TASK TO CARRY OUT: What is needed is an exact copy of the data below, pictures excluded.
+++
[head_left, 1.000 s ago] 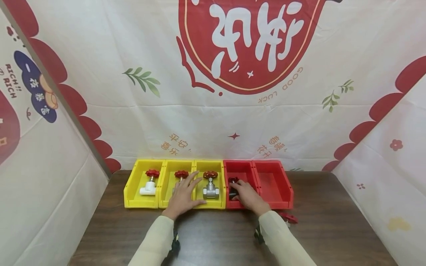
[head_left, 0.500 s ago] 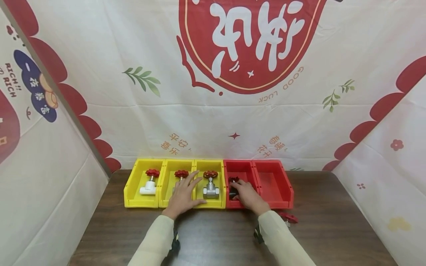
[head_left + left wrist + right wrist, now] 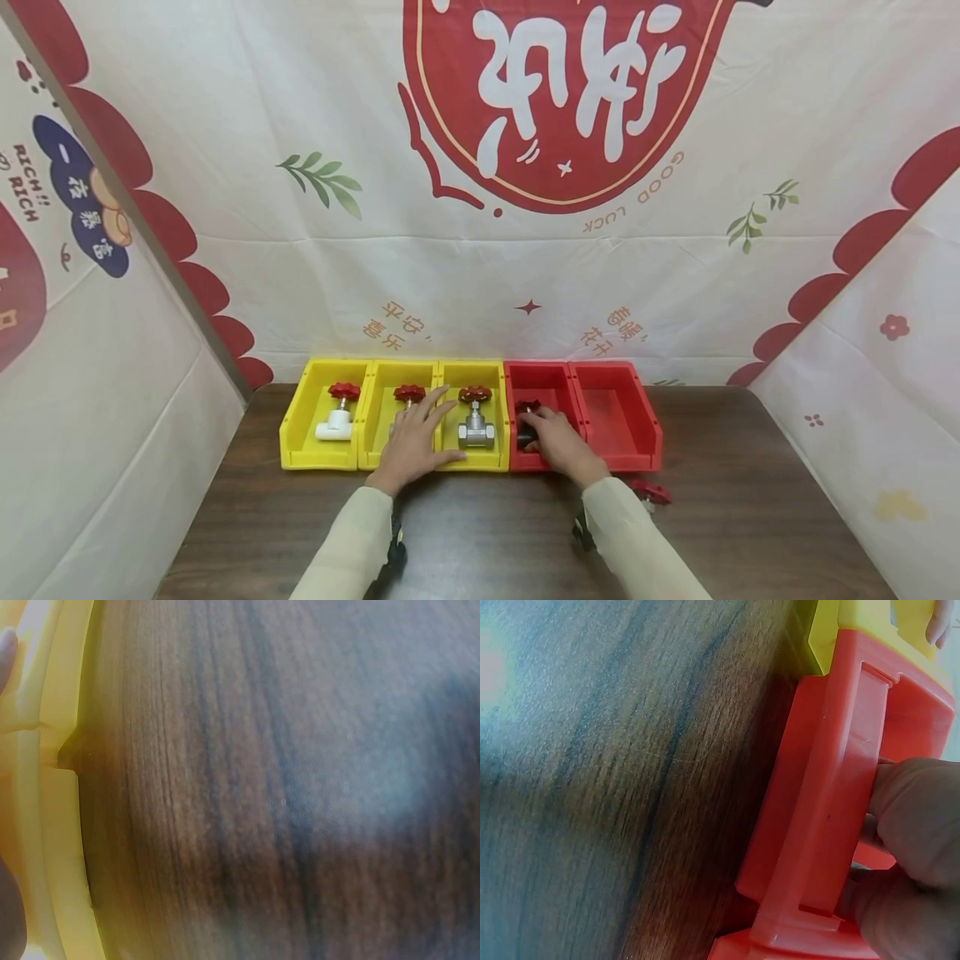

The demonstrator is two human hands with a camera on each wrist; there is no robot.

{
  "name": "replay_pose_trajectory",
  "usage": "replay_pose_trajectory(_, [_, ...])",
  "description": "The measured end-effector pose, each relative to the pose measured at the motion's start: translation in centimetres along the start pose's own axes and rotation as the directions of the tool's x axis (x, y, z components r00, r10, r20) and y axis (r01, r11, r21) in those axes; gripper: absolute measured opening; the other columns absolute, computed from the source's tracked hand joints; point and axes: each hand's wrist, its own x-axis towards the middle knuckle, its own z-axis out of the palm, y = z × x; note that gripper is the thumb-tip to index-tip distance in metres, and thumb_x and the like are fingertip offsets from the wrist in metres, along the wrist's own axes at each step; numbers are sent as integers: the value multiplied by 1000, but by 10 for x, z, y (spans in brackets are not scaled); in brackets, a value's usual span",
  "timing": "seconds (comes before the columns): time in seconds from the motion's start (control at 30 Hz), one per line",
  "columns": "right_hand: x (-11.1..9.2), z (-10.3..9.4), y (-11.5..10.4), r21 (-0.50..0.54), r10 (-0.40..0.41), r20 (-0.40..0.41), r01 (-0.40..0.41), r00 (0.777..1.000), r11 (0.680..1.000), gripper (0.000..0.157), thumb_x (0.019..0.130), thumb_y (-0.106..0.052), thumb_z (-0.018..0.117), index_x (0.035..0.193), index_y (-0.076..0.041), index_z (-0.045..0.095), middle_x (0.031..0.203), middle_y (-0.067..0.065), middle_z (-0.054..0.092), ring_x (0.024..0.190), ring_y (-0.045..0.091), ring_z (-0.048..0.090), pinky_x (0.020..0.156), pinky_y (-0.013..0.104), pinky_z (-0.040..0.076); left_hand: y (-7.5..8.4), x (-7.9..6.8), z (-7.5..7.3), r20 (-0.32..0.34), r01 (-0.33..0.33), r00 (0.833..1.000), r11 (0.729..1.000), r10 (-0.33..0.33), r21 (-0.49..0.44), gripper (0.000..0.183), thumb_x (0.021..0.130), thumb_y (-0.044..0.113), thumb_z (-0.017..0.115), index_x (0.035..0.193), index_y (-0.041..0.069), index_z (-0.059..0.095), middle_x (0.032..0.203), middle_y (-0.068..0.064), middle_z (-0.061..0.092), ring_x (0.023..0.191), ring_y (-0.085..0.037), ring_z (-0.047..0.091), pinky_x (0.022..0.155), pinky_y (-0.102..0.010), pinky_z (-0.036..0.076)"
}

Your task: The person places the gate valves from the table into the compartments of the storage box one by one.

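Note:
In the head view my right hand (image 3: pixel 564 446) reaches into the left red bin (image 3: pixel 542 377). Its fingers grip a black-bodied valve (image 3: pixel 527 435) with a dark red handwheel, partly hidden behind them. My left hand (image 3: pixel 411 446) spreads its fingers over the middle yellow bin (image 3: pixel 384 379), thumb at the front of the right yellow bin (image 3: pixel 491 379). In that right bin stands a silver metal valve (image 3: pixel 476 432) with a reddish handwheel. Beneath the left hand, a red-wheeled valve (image 3: pixel 408 393) is mostly covered. A white plastic valve (image 3: pixel 336 427) with a red wheel sits in the left yellow bin (image 3: pixel 303 417).
The right red bin (image 3: pixel 611 417) adjoins the one being reached into. Beside the right sleeve, on the wooden table (image 3: pixel 495 533), lies another red-wheeled valve (image 3: pixel 651 492), partly hidden by the forearm. A printed cloth (image 3: pixel 480 283) hangs behind the bins.

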Motion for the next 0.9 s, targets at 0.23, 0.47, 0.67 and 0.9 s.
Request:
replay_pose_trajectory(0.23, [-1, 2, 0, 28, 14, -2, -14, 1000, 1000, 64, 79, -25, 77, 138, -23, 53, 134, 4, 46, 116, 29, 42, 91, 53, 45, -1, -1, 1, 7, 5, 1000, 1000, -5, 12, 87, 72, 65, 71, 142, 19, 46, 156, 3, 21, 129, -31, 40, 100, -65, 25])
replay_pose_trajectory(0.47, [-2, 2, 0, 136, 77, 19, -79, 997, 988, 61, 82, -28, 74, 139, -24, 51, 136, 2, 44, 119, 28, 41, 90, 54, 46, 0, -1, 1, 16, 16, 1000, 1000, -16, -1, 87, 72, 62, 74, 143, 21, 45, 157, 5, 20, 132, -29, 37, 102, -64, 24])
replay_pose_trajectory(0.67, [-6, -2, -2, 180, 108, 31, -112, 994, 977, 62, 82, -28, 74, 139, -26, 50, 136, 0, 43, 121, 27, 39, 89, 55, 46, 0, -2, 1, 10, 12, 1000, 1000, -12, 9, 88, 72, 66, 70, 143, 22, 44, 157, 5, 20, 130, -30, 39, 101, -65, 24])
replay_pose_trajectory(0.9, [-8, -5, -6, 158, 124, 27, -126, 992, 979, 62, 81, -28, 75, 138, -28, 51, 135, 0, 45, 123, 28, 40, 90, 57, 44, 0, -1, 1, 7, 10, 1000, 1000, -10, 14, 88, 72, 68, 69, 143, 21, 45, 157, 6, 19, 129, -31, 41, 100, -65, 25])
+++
TASK ANSWER:
[head_left, 1.000 s ago] 
[head_left, 0.500 s ago] 
[head_left + left wrist + right wrist, now] 

The demonstrator is two human hands with a camera on each wrist; there is no robot.

{
  "name": "replay_pose_trajectory",
  "usage": "replay_pose_trajectory(_, [_, ...])",
  "description": "The measured end-effector pose, each relative to the pose measured at the motion's start: translation in centimetres along the start pose's own axes and rotation as the directions of the tool's x axis (x, y, z components r00, r10, r20) and y axis (r01, r11, r21) in those axes; gripper: absolute measured opening; the other columns absolute, computed from the source's tracked hand joints; point and axes: each hand's wrist, its own x-axis towards the middle knuckle, its own z-axis out of the palm, y = z × x; note that gripper is the thumb-tip to index-tip distance in metres, and thumb_x and the like are fingertip offsets from the wrist in metres, along the wrist's own axes at each step; numbers are sent as integers: the value multiplied by 1000, but by 10 for x, z, y (spans in brackets are not scaled); in brackets, a value's usual span",
  "timing": "seconds (comes before the columns): time in seconds from the motion's start (control at 30 Hz), one per line",
  "columns": "right_hand: x (-11.1..9.2), z (-10.3..9.4), y (-11.5..10.4), r21 (-0.50..0.54), r10 (-0.40..0.41), r20 (-0.40..0.41), r01 (-0.40..0.41), r00 (0.777..1.000), r11 (0.680..1.000), gripper (0.000..0.157), thumb_x (0.019..0.130), thumb_y (-0.106..0.052), thumb_z (-0.018..0.117), index_x (0.035..0.193), index_y (-0.076..0.041), index_z (-0.045..0.095), middle_x (0.031..0.203), middle_y (-0.067..0.065), middle_z (-0.054..0.092), ring_x (0.024..0.190), ring_y (-0.045..0.091), ring_z (-0.048..0.090), pinky_x (0.020..0.156), pinky_y (-0.013..0.104), pinky_z (-0.040..0.076); left_hand: y (-7.5..8.4), x (-7.9..6.8), z (-7.5..7.3), r20 (-0.32..0.34), r01 (-0.33..0.33), r00 (0.833..1.000), r11 (0.729..1.000), r10 (-0.33..0.33), r21 (-0.49..0.44), gripper (0.000..0.183), thumb_x (0.021..0.130), thumb_y (-0.044..0.113), thumb_z (-0.017..0.115), index_x (0.035..0.193), index_y (-0.041..0.069), index_z (-0.059..0.095), middle_x (0.032..0.203), middle_y (-0.068..0.064), middle_z (-0.061..0.092), ring_x (0.023..0.191), ring_y (-0.085..0.037), ring_z (-0.047..0.091), pinky_x (0.022..0.155), pinky_y (-0.102..0.010), pinky_z (-0.036..0.076)"
}

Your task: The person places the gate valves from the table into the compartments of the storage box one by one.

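Note:
In the head view my right hand (image 3: pixel 564 446) reaches into the left red bin (image 3: pixel 542 377). Its fingers grip a black-bodied valve (image 3: pixel 527 435) with a dark red handwheel, partly hidden behind them. My left hand (image 3: pixel 411 446) spreads its fingers over the middle yellow bin (image 3: pixel 384 379), thumb at the front of the right yellow bin (image 3: pixel 491 379). In that right bin stands a silver metal valve (image 3: pixel 476 432) with a reddish handwheel. Beneath the left hand, a red-wheeled valve (image 3: pixel 408 393) is mostly covered. A white plastic valve (image 3: pixel 336 427) with a red wheel sits in the left yellow bin (image 3: pixel 303 417).
The right red bin (image 3: pixel 611 417) adjoins the one being reached into. Beside the right sleeve, on the wooden table (image 3: pixel 495 533), lies another red-wheeled valve (image 3: pixel 651 492), partly hidden by the forearm. A printed cloth (image 3: pixel 480 283) hangs behind the bins.
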
Motion for the next 0.9 s, targets at 0.23, 0.47, 0.67 and 0.9 s.
Request:
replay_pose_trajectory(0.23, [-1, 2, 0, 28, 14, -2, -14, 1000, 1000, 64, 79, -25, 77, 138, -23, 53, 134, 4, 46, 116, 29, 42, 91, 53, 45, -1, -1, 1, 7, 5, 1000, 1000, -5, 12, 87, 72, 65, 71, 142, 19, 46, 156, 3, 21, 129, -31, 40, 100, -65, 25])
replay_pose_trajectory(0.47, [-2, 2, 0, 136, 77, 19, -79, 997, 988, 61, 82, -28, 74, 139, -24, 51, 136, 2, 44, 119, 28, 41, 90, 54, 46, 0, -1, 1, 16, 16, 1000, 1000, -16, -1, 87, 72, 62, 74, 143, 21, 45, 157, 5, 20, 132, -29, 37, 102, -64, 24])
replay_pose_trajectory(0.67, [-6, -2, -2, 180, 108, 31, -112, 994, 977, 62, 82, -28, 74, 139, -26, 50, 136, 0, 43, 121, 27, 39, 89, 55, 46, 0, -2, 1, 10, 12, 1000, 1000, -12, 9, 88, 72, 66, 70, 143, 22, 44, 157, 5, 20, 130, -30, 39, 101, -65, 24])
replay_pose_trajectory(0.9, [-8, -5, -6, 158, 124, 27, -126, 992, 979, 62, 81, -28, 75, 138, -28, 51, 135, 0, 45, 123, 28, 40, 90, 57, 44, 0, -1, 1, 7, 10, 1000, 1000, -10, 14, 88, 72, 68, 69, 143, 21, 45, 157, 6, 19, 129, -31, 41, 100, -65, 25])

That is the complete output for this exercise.